Le Fonds de Prévention des Risques Naturels Majeurs (FPRNM)

 
 

Le Fonds de Prévention des Risques Naturels Majeurs (FPRNM)

C’est l’un des outils financiers principaux de la politique de l’État en matière de prévention des risques naturels.

Mis en place par la loi n°95-101 du 2 février 1995, le Fonds de Prévention des Risques Naturels Majeurs,couramment nommé« fonds Barnier » a été élargi au fil du temps.

La mobilisation du FPRNM permet d’améliorer la sécurité des personnes et la protection des biens face aux risques naturels.

Les actions financées par le FPRNM :

a) les plans d’actions portés par les collectivités locales au travers des :

- PAPI (Programme d’actions de prévention des inondations)

- PAPRICA (Programme d’actions pour la prévention des risques liés aux cavités)

- STEPRIM (Stratégie territoriale pour la prévention des risques montagnes)

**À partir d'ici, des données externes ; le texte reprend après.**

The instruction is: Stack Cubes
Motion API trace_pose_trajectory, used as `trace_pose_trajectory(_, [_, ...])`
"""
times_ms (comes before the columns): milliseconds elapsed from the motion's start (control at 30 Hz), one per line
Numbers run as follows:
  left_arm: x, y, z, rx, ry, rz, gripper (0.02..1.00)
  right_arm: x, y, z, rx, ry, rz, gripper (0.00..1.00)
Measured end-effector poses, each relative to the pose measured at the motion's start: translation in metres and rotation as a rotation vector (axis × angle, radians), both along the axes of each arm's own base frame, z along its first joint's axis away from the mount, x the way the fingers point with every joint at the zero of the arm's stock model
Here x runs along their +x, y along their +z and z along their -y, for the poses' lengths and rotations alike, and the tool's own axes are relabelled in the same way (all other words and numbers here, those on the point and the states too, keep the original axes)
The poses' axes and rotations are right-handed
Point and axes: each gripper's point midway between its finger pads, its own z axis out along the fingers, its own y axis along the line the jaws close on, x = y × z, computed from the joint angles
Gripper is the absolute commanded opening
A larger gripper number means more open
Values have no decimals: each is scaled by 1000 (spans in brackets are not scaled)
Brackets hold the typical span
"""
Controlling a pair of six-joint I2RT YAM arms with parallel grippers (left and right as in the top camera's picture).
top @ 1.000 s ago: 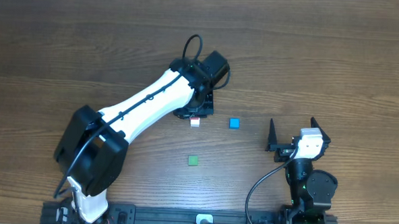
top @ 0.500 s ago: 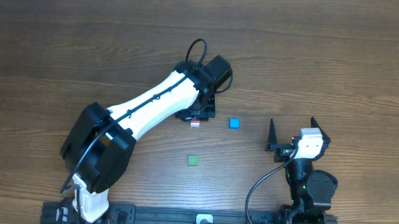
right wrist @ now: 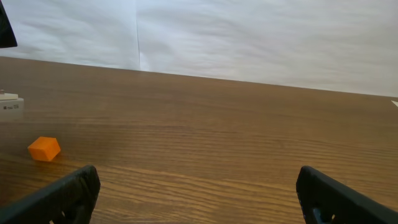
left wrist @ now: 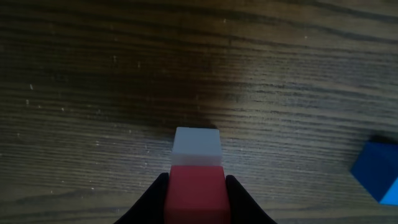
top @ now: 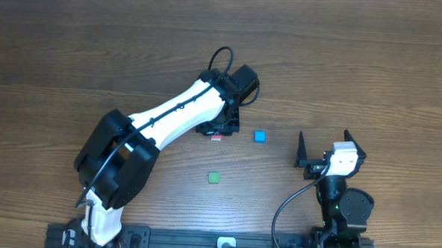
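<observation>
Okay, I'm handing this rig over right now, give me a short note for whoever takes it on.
Left gripper: shut on the red cube, close to the blue cube.
Right gripper: open, holding nothing, near its own base.
Cubes: the blue cube and the green cube lie apart on the table, each alone. An orange cube lies in front of the right wrist camera.
Done: red cube gripped; nothing stacked yet.
Left: set red on another cube, probably blue as the nearest, then add the rest.

Matt wood-grain table (top: 75,43); red cube (left wrist: 196,190) perhaps smooth plastic.
</observation>
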Motion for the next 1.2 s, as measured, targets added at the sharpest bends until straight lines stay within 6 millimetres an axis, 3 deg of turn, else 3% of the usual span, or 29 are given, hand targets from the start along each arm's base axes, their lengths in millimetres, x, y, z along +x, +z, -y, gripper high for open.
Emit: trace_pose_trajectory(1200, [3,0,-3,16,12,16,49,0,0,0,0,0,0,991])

- EAPCT (Études et actions de prévention ou de protection contre les risques naturels des collectivités territoriales, anciennement ETECT). Cette mesure concerne tous les risques naturels majeurs (inondation, mouvements de terrain, séïsme, cavités souterraines). Pour être éligible, la commune doit être couverte par un plan de prévention des risques naturels (PPRN) prescrit ou approuvé. Est exclu le risque minier.

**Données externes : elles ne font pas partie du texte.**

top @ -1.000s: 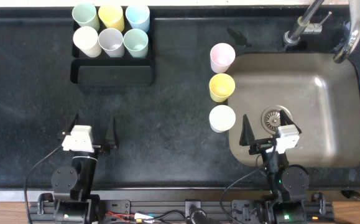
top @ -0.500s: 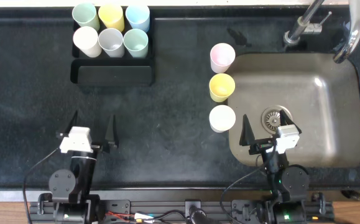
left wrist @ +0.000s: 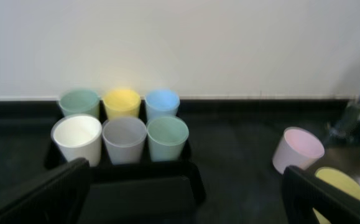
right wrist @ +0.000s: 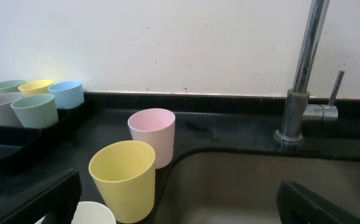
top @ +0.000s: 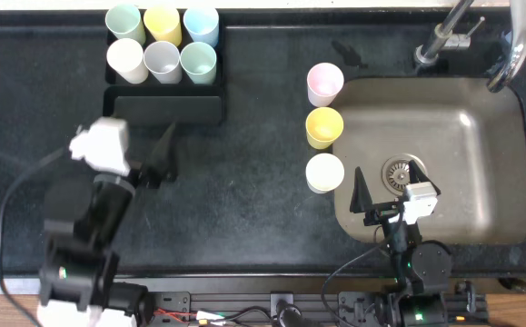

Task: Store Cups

b) les mesures individuelles de réduction de vulnérabilité (hors plans d’actions) :

- l’acquisition amiable de biens menacés

- l’acquisition amiable de biens sinistrés

- l’expropriation de biens exposés

- le relogement temporaire

- les études et travaux imposés parun PPRN pour les personnes morales ou physiques, propriétaires ou exploitants

- la reconnaissance et les travaux de comblement des cavités souterraines

Pour ces deux dernières mesures, le financement des études et travaux ne doit pas dépasser 36 000€ dans la limite de 50 % de la valeur vénale du bien.

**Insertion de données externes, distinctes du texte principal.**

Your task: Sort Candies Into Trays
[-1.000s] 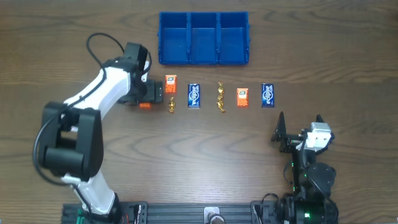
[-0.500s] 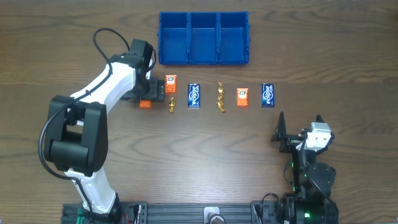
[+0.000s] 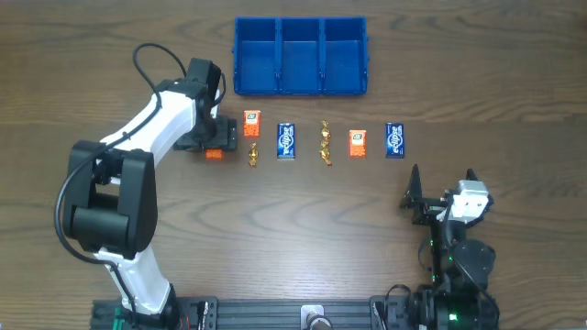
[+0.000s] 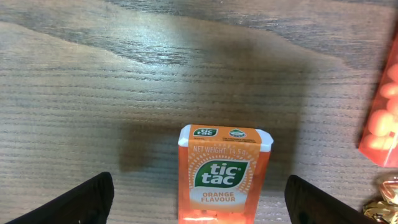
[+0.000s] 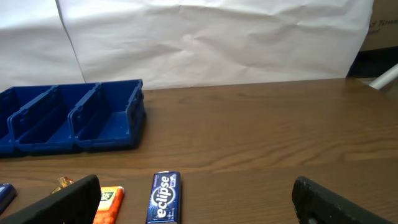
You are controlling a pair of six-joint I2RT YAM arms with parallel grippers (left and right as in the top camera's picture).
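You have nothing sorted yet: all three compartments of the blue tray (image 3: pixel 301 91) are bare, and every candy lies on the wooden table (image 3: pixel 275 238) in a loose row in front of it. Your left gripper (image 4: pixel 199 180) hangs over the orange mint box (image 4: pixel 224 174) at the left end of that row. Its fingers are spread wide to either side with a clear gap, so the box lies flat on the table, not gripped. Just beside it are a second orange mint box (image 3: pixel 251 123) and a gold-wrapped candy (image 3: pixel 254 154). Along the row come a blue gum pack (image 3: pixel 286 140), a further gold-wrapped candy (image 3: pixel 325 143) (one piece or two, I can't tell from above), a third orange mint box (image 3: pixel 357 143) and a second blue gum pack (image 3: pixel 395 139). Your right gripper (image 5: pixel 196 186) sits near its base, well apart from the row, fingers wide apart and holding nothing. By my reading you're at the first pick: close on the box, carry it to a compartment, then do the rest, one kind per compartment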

c) la connaissance et l’évaluation des risques naturels majeurs par les services de l’État, notamment les études liées à l’élaboration des PPRN et les actions d’information préventive

La procédure de demande de subvention à l’État :

a) La qualité du demandeur :

Une demande de subvention au titre du Fonds Barnier peut être présentée par une commune, un groupement de communes, par un propriétaire, un gestionnaire ou un exploitant.

L’instruction de la demande relève de la compétence du préfet de département qui s’appuie sur les services de la Direction départementale des territoires (DDT).

b) La recevabilité de la demande :

Les services de la DDT doivent se prononcer sur la recevabilité de la demande de subvention dans un délai de deux mois à compter de la date à laquelle le demandeur aura transmis sa demande à l’État (préfet). En l’absence de réponse formelle de l’administration à l’expiration du délai de deux mois, la demande de subvention est réputée recevable.

Aucun commencement d’exécution du projet ne peut être opéré avant la date de réception de la demande de subvention. L’accusé de réception de la demande ne vaut pas promesse de subvention.

c) L’instruction de la demande :

L’autorité compétente dispose d’un délai maximum de huit mois à compter de la date de réception de la demande de subvention pour instruire la demande et attribuer la subvention, le cas échéant.

d) Le versement de la subvention :

Il est effectué sur présentation de justificatifs de la réalisation du projet et de la conformité de ses caractéristiques avec celles visées par la décision attributive. Une avance peut être versée lors du commencement d’exécution du projet mais ne peut excéder 30 % du montant maximum de la subvention. Des acomptes peuvent être versés au fur et à mesure de l’avancement du projet sans pouvoir excéder 80 % du montant maximum de la subvention.

Dans un délai de douze mois à compter de la date prévisionnelle d’achèvement du projet mentionnée dans la décision attributive éventuellement modifiée, chaque bénéficiaire adresse à l’autorité compétente :

- une déclaration d’achèvement de l’opération accompagnée d’un décompte final des dépenses

- la liste des aides publiques perçues et leur montant respectif.